Reliability analyses of underground openings with the point estimate method

Abstract Reliability analyses usually need to treat a large amount of data to obtain satisfactory results. The most common reliability tool is Monte Carlo simulation (MCS). This technique demands a large number of evaluations of the mechanical behavior of the problem in question. Thus, MCS are less suitable for complex geotechnical numerical models like underground excavation stability. To overcome this limitation, approximation techniques are used in the field of structural reliability. The probability of failure P f has been frequently estimated by means of the point estimate method (PEM) introduced by Rosenblueth (1975).
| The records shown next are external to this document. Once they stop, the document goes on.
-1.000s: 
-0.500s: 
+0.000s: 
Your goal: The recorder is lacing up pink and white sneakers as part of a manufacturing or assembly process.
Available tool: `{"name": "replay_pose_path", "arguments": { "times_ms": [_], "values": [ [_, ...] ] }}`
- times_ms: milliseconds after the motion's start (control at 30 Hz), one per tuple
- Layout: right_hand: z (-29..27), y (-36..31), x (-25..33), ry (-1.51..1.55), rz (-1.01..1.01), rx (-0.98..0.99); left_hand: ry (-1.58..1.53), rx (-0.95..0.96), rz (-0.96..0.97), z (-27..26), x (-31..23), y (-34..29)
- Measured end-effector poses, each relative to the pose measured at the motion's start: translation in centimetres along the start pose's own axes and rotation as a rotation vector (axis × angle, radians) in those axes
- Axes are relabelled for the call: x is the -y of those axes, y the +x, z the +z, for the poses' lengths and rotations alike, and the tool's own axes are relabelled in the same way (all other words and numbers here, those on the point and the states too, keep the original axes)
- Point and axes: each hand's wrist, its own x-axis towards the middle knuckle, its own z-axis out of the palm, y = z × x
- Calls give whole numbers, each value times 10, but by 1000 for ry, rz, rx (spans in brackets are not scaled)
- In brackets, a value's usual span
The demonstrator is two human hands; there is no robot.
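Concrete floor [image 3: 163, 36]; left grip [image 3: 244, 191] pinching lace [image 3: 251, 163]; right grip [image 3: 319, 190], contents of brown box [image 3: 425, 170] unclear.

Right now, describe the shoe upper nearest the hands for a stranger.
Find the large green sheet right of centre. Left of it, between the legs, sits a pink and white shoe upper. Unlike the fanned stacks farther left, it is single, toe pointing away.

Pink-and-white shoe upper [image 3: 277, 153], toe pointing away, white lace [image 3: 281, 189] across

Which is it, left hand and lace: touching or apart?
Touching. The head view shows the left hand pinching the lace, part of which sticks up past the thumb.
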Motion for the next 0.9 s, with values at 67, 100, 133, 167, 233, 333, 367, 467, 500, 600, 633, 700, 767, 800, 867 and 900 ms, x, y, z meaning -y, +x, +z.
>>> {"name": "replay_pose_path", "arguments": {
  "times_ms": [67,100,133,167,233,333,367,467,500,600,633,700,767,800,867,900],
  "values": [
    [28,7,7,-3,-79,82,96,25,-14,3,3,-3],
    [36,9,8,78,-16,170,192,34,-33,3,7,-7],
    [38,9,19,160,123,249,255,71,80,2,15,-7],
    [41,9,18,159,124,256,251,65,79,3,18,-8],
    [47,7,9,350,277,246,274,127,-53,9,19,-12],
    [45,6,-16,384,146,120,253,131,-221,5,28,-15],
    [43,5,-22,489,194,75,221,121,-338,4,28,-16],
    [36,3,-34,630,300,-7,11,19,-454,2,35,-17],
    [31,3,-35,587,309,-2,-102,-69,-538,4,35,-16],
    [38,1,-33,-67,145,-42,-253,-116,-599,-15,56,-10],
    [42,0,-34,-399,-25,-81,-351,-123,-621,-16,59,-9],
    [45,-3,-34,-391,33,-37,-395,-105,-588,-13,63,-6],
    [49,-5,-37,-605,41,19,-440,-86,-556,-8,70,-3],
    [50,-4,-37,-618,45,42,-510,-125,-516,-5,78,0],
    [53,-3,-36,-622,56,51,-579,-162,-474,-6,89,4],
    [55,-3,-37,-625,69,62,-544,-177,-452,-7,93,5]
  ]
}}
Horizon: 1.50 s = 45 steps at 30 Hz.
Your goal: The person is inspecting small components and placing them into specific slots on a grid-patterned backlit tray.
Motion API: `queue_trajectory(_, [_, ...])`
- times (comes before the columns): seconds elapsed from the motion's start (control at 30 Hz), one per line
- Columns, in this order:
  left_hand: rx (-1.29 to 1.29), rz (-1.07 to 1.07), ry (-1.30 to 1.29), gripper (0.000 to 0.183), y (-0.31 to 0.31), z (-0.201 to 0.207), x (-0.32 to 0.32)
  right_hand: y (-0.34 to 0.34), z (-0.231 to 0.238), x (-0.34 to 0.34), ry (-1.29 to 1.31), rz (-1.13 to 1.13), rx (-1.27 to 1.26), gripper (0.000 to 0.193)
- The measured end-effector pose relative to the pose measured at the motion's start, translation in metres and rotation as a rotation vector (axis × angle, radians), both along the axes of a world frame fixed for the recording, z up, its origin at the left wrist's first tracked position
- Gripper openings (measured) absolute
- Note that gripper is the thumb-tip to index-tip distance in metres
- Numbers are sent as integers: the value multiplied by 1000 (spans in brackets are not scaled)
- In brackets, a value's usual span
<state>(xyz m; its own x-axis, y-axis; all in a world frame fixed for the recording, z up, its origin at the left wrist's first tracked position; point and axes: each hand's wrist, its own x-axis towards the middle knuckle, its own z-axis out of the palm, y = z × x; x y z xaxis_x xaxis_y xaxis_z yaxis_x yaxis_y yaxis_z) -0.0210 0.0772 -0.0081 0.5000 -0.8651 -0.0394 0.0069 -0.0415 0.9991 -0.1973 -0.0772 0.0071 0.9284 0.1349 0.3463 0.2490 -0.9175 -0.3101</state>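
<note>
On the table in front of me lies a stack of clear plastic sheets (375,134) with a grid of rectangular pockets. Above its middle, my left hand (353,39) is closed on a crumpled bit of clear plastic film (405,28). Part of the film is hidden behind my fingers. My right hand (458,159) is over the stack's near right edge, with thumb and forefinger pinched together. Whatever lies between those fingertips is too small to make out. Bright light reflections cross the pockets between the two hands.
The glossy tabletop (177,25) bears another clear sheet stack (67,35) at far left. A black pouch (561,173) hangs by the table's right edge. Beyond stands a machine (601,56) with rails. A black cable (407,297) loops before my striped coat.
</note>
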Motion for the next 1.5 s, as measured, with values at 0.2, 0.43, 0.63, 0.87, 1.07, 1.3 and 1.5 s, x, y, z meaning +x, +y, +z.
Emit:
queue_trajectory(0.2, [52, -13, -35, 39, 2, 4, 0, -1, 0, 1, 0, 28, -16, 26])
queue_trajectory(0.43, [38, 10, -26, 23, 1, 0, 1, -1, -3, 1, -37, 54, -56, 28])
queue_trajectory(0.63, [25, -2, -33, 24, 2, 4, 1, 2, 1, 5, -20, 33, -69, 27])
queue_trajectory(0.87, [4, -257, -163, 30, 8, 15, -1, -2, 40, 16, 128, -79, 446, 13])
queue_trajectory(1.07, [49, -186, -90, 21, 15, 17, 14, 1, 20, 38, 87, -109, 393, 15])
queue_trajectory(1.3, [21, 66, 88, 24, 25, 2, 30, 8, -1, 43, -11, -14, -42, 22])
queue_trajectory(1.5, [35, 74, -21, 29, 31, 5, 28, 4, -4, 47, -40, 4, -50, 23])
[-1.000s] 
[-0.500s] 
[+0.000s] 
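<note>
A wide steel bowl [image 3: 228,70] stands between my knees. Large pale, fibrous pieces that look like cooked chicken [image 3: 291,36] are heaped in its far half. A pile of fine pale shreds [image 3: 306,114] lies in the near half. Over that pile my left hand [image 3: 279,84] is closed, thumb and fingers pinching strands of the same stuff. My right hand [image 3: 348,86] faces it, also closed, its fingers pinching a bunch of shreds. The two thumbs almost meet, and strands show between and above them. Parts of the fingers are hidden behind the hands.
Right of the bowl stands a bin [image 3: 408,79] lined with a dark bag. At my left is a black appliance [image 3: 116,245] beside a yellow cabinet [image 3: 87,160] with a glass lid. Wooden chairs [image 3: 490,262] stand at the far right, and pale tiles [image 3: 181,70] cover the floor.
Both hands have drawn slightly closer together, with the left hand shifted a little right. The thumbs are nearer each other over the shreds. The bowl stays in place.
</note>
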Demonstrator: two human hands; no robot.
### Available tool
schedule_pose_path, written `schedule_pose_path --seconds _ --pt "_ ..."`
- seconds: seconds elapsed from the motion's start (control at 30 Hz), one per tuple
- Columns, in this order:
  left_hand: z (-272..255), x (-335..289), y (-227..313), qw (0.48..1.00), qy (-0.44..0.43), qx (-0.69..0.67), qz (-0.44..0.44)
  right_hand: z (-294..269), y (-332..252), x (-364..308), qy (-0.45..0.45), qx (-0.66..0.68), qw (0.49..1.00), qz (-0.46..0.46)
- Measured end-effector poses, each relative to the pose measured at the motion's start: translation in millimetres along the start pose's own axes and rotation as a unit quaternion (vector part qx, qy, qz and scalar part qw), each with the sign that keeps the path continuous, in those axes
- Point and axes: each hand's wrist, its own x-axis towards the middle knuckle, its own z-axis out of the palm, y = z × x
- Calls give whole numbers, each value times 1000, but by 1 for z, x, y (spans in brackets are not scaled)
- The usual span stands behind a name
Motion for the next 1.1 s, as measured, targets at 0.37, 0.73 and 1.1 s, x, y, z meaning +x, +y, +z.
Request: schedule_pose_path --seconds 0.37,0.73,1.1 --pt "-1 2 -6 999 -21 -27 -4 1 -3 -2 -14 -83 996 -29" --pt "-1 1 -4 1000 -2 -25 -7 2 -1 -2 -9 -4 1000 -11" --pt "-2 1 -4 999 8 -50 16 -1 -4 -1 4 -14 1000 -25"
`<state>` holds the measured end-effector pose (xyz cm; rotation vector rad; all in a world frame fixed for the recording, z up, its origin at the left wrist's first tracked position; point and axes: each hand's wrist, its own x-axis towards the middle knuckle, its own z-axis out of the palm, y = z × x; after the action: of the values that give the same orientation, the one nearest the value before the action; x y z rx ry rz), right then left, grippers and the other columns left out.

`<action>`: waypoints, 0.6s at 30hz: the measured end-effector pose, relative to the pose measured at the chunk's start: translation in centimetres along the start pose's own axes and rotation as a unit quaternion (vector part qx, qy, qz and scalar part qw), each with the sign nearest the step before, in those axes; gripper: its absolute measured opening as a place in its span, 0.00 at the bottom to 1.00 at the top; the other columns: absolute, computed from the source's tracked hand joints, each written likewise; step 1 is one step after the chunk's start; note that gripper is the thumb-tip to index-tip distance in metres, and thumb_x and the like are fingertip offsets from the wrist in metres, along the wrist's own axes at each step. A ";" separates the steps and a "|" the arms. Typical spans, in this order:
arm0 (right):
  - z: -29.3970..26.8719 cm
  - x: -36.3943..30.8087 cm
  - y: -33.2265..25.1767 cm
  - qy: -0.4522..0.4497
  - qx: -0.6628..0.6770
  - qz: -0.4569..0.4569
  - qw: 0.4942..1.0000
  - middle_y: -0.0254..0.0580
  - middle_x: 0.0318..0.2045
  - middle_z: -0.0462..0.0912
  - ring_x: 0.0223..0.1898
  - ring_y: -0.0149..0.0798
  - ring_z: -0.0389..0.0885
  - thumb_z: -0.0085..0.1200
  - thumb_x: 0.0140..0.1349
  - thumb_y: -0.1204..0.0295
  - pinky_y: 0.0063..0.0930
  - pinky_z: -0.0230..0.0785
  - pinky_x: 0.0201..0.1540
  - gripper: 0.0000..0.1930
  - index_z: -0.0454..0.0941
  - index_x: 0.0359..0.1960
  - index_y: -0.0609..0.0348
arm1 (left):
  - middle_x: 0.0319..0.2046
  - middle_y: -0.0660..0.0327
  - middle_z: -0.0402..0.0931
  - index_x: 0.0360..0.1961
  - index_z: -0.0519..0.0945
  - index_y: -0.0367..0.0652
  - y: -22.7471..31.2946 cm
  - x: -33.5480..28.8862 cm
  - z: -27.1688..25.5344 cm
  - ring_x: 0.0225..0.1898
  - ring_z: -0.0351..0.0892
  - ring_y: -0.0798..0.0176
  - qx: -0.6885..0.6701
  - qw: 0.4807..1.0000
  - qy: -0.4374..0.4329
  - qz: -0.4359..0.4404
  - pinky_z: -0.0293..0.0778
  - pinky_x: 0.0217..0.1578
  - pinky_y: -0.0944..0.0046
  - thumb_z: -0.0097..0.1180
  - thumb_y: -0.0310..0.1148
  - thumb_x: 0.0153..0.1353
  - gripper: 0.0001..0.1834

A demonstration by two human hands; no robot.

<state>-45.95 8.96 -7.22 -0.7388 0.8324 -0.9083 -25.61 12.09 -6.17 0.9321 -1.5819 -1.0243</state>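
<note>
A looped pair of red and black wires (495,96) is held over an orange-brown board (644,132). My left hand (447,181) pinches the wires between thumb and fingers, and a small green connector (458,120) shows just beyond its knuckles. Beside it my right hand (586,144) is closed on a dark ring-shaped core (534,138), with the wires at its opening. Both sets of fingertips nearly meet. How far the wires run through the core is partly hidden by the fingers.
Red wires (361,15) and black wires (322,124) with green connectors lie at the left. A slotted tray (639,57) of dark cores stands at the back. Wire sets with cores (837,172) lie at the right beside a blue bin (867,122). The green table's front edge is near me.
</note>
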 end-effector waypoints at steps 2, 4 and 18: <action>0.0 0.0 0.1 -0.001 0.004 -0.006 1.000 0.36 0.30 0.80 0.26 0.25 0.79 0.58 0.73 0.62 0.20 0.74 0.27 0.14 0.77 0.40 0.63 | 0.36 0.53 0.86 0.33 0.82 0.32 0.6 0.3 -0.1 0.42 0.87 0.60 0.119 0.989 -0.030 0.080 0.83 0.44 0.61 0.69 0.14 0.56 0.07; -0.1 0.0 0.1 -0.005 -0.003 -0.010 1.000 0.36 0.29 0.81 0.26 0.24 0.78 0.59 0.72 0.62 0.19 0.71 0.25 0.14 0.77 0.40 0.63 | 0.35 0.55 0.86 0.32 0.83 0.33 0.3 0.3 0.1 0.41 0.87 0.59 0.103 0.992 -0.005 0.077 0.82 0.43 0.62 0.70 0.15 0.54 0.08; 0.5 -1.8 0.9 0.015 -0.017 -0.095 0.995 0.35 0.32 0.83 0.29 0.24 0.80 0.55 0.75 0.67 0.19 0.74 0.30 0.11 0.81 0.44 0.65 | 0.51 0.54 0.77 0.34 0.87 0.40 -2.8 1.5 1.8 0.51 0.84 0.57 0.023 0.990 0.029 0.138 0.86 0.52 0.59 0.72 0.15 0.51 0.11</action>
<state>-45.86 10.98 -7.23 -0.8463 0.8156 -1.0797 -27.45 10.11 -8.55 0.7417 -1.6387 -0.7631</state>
Recently, some researches have focused on the enhancement of the PEM by improved sampling techniques and applying higher-order moments to approximate the probabilities of failure. This paper presents a comparison of the accuracy of three different schemes of point estimate methods: Rosenblueth (1975), Hong (1998) and Zhao and Ono (2000) to estimate the probability of failure of wall convergence of a circular tunnel and the face stability of a shallow tunnel by using higher moment approximation of the reliability index. Monte Carlo simulation (with or without importance sampling) approximations were performed to serve as a benchmark for evaluating the accuracy of the PEM methods. Results show that the classical second moment approximations are not suitable for tunnel wall convergence response, presenting errors larger than 250% in the estimate of reliability indices. The best results were obtained with Zhao and Ono′s PEM with fourth moment approximation (FM-3) of the reliability index presenting errors below 20%. Regarding the face stability, all PEMs yielded accurate results with errors below 15%. Finally, the use of PEM is suggested only for preliminary analyses because of its general lack of accuracy.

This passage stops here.